Coinbase Derivatives, Coinbase’s futures exchange, said Friday it had submitted documentation to the CFTC to self-certify futures for ADA and NGS.

Self-certification with the CFTC allows Coinbase to assert regulatory compliance with futures contracts, expediting their launch unless the CFTC raises objections. If approved, these new futures contracts are expected to go live on March 31.

The move follows Coinbase’s recent introduction of Solana (SOL) and Hedera (HBAR) futures contracts, and is part of the firm’s ongoing strategy to provide traders access to both crypto and traditional futures trading on a single regulated platform.

Cardano is one of the most prominent blockchain platforms, known for its focus on scalability, sustainability, and security. With a dedicated ecosystem and increasing adoption of DeFi, NFTs, and enterprise blockchain solutions, Cardano is a natural addition to Coinbase’s futures lineup.

The ADA futures would allow traders to gain exposure to Cardano’s price movements without holding the underlying asset, enabling advanced risk management and leveraged trading strategies.

Following Coinbase’s announcement, ADA surged around 2% to $0.75, per CoinGecko.

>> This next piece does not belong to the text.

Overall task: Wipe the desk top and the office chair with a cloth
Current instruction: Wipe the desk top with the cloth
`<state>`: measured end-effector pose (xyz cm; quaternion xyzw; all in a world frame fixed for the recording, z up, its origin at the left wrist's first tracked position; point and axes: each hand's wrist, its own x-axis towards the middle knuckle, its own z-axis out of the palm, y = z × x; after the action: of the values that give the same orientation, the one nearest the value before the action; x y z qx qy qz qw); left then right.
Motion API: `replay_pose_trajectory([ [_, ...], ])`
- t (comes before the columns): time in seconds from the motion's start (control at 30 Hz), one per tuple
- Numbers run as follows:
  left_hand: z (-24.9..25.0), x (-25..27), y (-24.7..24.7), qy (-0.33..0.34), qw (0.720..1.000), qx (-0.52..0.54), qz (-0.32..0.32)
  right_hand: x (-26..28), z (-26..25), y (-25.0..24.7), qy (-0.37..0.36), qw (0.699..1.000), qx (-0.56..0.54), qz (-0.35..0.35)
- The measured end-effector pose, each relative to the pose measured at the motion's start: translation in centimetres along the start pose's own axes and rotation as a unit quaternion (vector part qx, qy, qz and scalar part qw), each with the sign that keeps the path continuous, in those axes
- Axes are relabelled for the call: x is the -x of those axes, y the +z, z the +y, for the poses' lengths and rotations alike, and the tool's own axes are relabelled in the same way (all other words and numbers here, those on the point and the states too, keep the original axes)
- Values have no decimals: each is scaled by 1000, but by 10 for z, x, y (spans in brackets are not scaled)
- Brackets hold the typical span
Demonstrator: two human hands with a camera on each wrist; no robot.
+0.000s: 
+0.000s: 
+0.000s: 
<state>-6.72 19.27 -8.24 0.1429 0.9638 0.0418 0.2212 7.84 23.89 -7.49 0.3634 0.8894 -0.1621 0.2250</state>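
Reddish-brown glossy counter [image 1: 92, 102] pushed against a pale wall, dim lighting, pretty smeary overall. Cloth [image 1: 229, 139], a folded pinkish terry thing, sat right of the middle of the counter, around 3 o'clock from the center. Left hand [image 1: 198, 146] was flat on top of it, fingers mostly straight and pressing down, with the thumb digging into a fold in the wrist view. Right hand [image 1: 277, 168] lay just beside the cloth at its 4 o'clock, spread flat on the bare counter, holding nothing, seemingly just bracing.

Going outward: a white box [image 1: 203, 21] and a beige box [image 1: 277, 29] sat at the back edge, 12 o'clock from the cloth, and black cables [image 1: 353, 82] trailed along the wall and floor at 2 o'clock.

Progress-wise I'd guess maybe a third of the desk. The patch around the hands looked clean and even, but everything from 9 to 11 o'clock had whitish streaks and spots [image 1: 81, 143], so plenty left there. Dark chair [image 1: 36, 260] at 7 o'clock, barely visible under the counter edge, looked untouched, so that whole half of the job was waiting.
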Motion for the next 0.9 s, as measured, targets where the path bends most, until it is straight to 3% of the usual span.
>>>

The Natural Gas futures offering would position Coinbase to compete with traditional futures exchanges in the energy sector, where the commodity plays a crucial role in global markets and economic stability.

The SEC has been cautious about approving crypto ETFs, but the launch of futures contracts may help alleviate some concerns by providing a regulated framework for price discovery and risk management. This could make the SEC more inclined to approve ETFs, especially if futures trading demonstrates market stability.

Grayscale Investments is the only manager that has filed for a spot Cardano ETF. This filing was submitted through NYSE Arca, which proposed to list and trade shares of the Grayscale Cardano Trust on the exchange.

On Tuesday, the SEC postponed its decision regarding the proposed Grayscale’s spot ADA ETF and also extended the review period for other crypto ETFs.